Friday, April 6, 2018

Retirement benefits help recruit and retain dedicated police and firefighters, Patterson tells senators

TEXPERS Staff Report

Secure retirement benefits keep dedicated employees on the job, which is especially vital during natural disasters, says Max Patterson, executive director of the Texas Association of Public Employee Pension Systems.


Max Patterson, seated left at the table, provides public testimony during Senate Committee on State Affairs April 4 in Austin.
During Hurricane Harvey, which hit the Gulf Coast area in August last year, law enforcement, firefighters and other first responders helped rescue more than 17,000 people from catastrophic flooding triggered by the storm’s rainfall. 

"When a natural disaster occurs, like Hurricane Harvey, they [public employees] are there, working shoulder-to-shoulder with citizens, to get civil society restored in short order.," Patterson says.

TEXPERS’ executive director made the statement during a public testimony period of a Texas Senate Committee on State Affairs hearing held April 4 in Austin’s Capitol building. The hearing was held by the nine-member committee to assess state and local pension systems. Sen. Joan Huffman, R-Houston, chairs the committee. 

TEXPERS is a statewide nonprofit educational association of more than 80 local public employee pension systems. Trustees, administrators, professional service providers and employee groups which manage the retirement money of police, firefighters, and municipal and district employees join TEXPERS voluntarily to gain educational services.

"According to the U.S. Bureau of Labor Statistics, approximately 85 percent of employees of state and local government participate in a defined-benefit plan (this also includes those who participate in hybrid retirement plans); substantially all of the remainder participate in a defined contribution plan," Patterson says. "We support defined-benefit plans because they retain public employees and the skills they gain through years of experience on the job, as well as the training they receive from taxpayer-paid programs."
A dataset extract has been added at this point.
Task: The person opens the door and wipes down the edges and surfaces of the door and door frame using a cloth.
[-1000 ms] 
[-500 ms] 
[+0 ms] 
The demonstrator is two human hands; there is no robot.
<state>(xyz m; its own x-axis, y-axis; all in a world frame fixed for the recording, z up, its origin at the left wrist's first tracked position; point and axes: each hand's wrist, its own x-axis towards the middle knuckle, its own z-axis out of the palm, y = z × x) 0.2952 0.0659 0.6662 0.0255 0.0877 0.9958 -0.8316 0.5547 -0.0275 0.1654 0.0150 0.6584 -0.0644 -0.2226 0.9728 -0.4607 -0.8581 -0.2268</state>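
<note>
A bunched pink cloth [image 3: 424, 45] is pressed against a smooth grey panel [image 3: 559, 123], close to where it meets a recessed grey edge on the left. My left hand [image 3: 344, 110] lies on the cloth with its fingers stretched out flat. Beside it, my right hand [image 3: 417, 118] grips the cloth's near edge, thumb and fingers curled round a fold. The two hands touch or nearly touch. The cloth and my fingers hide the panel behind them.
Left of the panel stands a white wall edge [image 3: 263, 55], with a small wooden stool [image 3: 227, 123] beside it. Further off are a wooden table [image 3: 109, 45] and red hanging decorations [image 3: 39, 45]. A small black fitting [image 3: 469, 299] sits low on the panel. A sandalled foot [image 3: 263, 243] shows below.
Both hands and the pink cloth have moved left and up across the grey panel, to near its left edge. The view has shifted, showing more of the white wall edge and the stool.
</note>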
Executive directors and board chairpersons from various pension plans joined officials with the state’s Pension Review Board to discuss actuarial assumptions used by retirement systems to value plan liabilities. Other topics included investment practices of public employee systems and an overview of progress made by Dallas and Houston pension systems after the passage of reform bills during the last legislative session.   

After invited testimony from six panels of public pension stakeholders, Patterson told the committee that TEXPERS is dedicated to preserving defined-benefit retirement savings plans for police officers, firefighters and municipal workers. Limited to roughly 2 minutes to speak, Patterson provided the committee an information packet highlighting the importance of providing public employees secure incomes during retirement. 
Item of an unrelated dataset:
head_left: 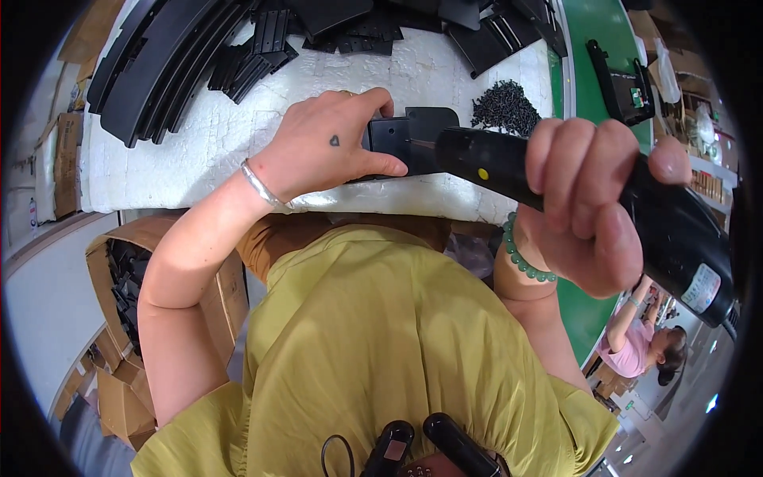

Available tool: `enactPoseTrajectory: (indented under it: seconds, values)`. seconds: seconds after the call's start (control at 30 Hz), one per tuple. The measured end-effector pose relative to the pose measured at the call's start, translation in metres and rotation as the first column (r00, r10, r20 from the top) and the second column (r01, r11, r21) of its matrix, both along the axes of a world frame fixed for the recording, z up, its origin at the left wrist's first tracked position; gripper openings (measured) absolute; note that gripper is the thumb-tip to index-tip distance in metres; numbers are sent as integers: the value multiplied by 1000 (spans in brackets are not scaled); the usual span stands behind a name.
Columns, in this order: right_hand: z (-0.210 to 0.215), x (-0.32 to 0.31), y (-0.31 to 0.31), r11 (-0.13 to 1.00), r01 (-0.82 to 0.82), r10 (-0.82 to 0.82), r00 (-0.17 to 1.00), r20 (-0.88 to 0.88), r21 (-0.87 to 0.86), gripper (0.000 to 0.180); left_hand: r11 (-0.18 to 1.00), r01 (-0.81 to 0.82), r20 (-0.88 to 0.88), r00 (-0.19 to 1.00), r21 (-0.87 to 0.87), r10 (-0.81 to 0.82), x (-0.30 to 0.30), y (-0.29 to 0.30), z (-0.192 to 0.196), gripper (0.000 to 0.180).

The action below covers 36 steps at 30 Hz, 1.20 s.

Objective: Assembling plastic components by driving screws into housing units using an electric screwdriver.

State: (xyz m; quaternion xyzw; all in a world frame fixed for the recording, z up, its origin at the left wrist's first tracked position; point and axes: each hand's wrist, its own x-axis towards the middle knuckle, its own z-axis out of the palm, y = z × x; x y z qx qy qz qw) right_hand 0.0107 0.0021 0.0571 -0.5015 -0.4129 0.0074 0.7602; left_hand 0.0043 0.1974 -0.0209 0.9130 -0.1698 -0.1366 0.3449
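Observation:
My right hand (588, 199) is wrapped round a black electric screwdriver (493, 163), which lies nearly level and points left. Its thin bit meets a black bracket-like part (433, 127) on the white-covered table. Around the left end of that part my left hand (326, 143) is closed, its thumb on the near side and its fingers on the far side. Whether a screw sits at the bit's tip is too small to tell. Just beyond the screwdriver's nose lies a heap of small black screws (506, 107).
Long black panels (159, 63) are stacked at the far left, with smaller black plates (350, 36) along the back. A green conveyor belt (588, 159) runs on the right, carrying a black housing (620, 83). A co-worker (644, 342) is beyond it. Cardboard boxes (127, 397) stand at lower left.

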Motion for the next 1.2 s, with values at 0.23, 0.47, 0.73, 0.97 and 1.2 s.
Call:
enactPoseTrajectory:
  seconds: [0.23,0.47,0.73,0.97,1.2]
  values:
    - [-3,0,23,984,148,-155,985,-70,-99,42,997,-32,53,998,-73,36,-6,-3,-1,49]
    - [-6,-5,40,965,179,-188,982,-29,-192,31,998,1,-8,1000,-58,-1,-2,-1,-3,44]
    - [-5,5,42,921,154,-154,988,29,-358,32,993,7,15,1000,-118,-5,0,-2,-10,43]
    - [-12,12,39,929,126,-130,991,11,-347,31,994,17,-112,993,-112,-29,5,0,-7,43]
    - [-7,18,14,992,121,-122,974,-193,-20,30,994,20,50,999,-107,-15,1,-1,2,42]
The information packet included a new case study published by the National Institute on Retirement Security that exams the impacts of actions by the Town of Palm Beach, Florida, to change the retirement plans of police officers and firefighters. According to the study, the town "dramatically lowered defined-benefit pensions" and offered new less-secure individual 401(k)-like defined contribution retirement schemes. The result? The quick exit of public safety employees to neighboring communities that continued to offer more secure defined-benefit retirement plans. NIRS found that the change in benefit plans in Palm Beach increased costs in human resource areas and required the public safety departments to work with skeleton crews. In 2016, the town council voted to abandon the defined-contribution plan and to improve the pension plan. 
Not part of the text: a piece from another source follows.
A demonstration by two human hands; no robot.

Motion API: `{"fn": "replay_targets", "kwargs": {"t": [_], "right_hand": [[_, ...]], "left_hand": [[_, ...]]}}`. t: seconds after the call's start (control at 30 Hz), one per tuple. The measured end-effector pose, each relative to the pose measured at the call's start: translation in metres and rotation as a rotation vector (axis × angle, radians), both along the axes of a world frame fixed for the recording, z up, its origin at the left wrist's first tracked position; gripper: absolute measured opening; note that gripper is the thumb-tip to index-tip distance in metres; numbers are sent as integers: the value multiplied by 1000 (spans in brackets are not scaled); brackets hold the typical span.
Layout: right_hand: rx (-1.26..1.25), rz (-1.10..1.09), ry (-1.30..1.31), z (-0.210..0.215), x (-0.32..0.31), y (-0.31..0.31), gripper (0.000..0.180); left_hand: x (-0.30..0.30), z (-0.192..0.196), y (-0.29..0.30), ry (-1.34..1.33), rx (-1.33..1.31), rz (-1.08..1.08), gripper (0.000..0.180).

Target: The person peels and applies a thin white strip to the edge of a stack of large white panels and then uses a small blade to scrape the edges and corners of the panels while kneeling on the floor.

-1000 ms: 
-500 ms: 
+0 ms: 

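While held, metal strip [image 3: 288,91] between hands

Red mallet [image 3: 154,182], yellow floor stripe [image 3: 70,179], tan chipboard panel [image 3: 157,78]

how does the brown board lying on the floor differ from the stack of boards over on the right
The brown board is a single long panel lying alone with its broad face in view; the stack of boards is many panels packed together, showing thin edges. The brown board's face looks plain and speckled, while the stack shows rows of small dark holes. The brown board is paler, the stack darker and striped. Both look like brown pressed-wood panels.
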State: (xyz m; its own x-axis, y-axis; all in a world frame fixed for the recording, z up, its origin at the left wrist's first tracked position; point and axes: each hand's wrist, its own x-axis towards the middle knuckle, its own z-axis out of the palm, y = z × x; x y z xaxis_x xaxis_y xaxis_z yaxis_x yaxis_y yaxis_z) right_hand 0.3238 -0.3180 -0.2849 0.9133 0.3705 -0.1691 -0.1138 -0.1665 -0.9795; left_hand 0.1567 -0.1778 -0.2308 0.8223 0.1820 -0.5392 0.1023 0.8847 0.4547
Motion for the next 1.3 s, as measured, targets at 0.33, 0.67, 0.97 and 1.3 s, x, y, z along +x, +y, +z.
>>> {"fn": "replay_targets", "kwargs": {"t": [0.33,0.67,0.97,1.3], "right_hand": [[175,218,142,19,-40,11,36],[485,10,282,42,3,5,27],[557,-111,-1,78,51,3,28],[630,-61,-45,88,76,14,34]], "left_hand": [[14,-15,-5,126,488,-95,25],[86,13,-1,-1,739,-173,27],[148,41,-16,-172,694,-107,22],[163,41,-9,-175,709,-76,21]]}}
The TEXPERS information packet outlined the strengths of defined-benefit retirement plans, explained the actuarial assumptions used by retirement systems to value their liabilities, described the investment practices and performance of local retirement systems, and discussed the adequacy of financial disclosures including asset returns and fees. 

Huffman commented that she would keep the information packet to use as future reference. She did not say that of any other presentation made during the committee meeting. 

Patterson thanked the legislators for their work last year on behalf of defined benefit plans in Dallas and Houston.


The Texas Senate provides an archive of the committee meeting on its website. Patterson’s public testimony begins at the 4:57 mark.